What Happens if You Use Propane on Natural Gas Stove?

Propane is a popular option as an outdoor fuel and is widely used by campers and outdoor BBQers alike. If you are going on your next outdoor camping trip, you might be wondering if you can use your natural gas stove on propane to cook some meals? Probably not a good idea. So, What happens if you use propane on a natural gas stove?

When you use Propane on a natural gas stove, it will cause:

  • Incomplete fuel combustion because of overly rich air/fuel mixture.
  • Large yellow flame because of high pressure Propane and larger burner orifice.
  • Soot deposit on cooking ware.
  • Carbonmonoxide due to incomplete burning of Propane in less air.
What Happens if You Use Propane on a Natural Gas Stove

However, you can easily convert your Natural gas stove to Propane and vice versa by changing the burner orifice and using a correct pressure regulator. There are stove conversion kits available in the market that you can use easily.

Let’s explore things in more detail to see why this happens, what part your stove pressure regulator and orifice play and how can you convert your ordinarily gas stove to use on Propane. Let’s start.

How are Propane & Natural gas different?

Before we get to What happens if you use propane on a natural gas stove, let’s understand what the fuel properties of both these gases are so that we can know why this is not a good idea.

Natural Gas: Natural gas usually has a methane molecule and has small traces of other gases such as ethane and propane. But mainly, it is composed of methane and has a chemical formula of CH4.
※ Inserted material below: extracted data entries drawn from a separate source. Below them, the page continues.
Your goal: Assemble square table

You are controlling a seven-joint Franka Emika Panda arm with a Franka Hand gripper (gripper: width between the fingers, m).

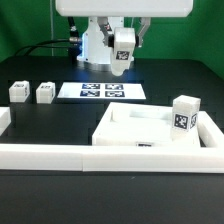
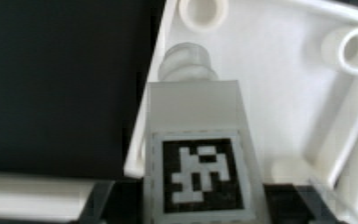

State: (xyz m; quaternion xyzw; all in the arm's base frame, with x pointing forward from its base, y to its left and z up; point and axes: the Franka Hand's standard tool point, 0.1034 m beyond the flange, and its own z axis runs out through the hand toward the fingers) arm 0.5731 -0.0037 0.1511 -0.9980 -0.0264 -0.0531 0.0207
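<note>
The claw point(image 2: 194, 204) is clenching a small white tagged plastic leg point(image 2: 194, 140), hanging at the exterior view's upper centre. It is well apart from the white square tray-like plastic top point(image 1: 128, 128), which is lying on the black table point(image 1: 60, 125) at the exterior view's lower right. Judging by this, the claw is needing to line the leg's rounded tip point(image 2: 188, 65) squarely over a free round corner hole point(image 2: 202, 14), lowering gently before any twisting.

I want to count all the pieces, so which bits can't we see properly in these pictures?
Exterior view: the tool's fingertips, too small to make out around the held leg.
Exterior view: the table top's edge tag, half covered by the border wall.
Wrist view: the held leg's tag is blurry, its near end cut off by the picture's edge.
</note>
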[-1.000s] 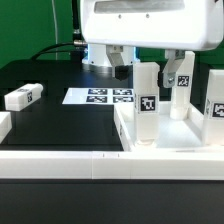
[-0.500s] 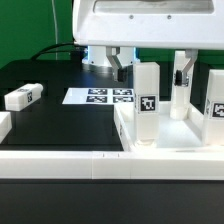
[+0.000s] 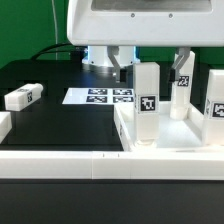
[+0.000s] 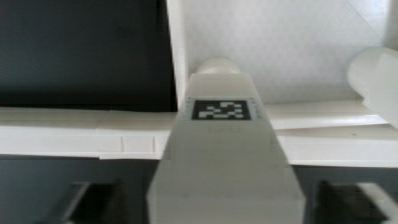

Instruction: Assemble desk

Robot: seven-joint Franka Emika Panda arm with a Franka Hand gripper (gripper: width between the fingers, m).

To burn completely, each Methan molecule needs 2 Oxygen molecules. If the air/fuel mixture has enough oxygen molecules, all the Methan molecules are burnt and you get a “clean” flame.

Propane: Propane is made up of three carbon atoms bonded to each other in a chain that composes the chemical formula C3H8.

To burn completely, each Propane molecule needs 5 Oxygen molecules. If your stove burner does not provide enough air/oxygen to the fuel, some of the Propane molecules will not burn completely and you will get a “dirty” flame.

How air/fuel ratio is maintained?

To feed the correct amount of air & fuel to the burner, there is an orifice inside the burner that lets in the correct amount of fuel to mix with the air. If the orifice is large, more fuel will enter relative to air and if it is small, less fuel will enter in the mixture.

The size of the orifice determines the correct air/fuel mixture and is designed for each fuel. You can not use the same orifice size for all types of fuel. Doing so will disturb the optimum air/fuel ratio (the technical term is stoichiometric air/fuel ratio).

Difference between natural gas and propane stove

Natural gas is supplied via pipes at a lower pressure (3.5 inches of water column) while Propane comes in high-pressure cylinders usually at 11 inches of the water column.

Due to this difference in Pressure, the Natural gas burner orifice is larger in size compared to the one designed for Propane.

Since Natural gas requires less air (1 Methan molecule needs 2 Oxygen molecules), the larger orifice can supply more fuel to the air. On the other hand, Propane needs more air (1 Propane molecule needs 5 Oxygen molecules), the Propane orifice is kept smaller to avoid too much fuel mixing with the air and making a rich mixture that won’t burn fully.

So, to summarise, Natural gas stove orifice is large. Propane stove orifice is small.

What happens if you use Propane on a Natural gas Stove?

As we saw above, Natural gas stove has a larger burner orifice compared to the one used in Propane stoves. Due to this difference in size, more propane will flow inside the burner which will make a rich air/fuel mixture (more fuel, less air to burn it).

Due to this rich mixture, you will get:

  • A very large yellow flame due to high inflow of fuel. Yellow flame has a lower temperature than a normal blue flame, thus your fuel is burning at lower temperature due to wrong air/fuel mixture.
  • You will get a black carbon soot deposit on your cookingware. Soot is carbon particles produced when fuel is burned in insufficient oxygen (again due to rich air/fuel mixture)
  • If your stove is in a closed space, you will be risking carbonmonoxide poisoning. When fuel burn in low oxygen, they produce poisonous CO instead of the harmless CO2.

How to convert Natural gas stove to Propane?

Most modern stoves in the US and EU have dual pressure systems which mean, you can easily switch between low-pressure natural gas and high-pressure Propane. To do this, you have to change two things:

  1. Change the burner orifice to a smaller one designed for Propane.
  2. Adjust the pressure regulator to work with high pressure Propane.

Most manufactures provide an additional set of burner orifices along with the stove at the time of purchase. You just need the correct size wrench to change them. The method to change the orifices and adjust the pressure regulator vary from manufacture to manufacturer and can be easily found in the stove manual. Here is a quick video to give you a headstart.

But if your stove doesn’t have dual fuel compatibility, you have to do one additional thing. In addition to changing the burner orifices, you also have to add a high-pressure regulator to the input line.

The high-pressure regulator will convert the high pressure of Propane to a lower pressure so that it is more compatible with the natural gas stove.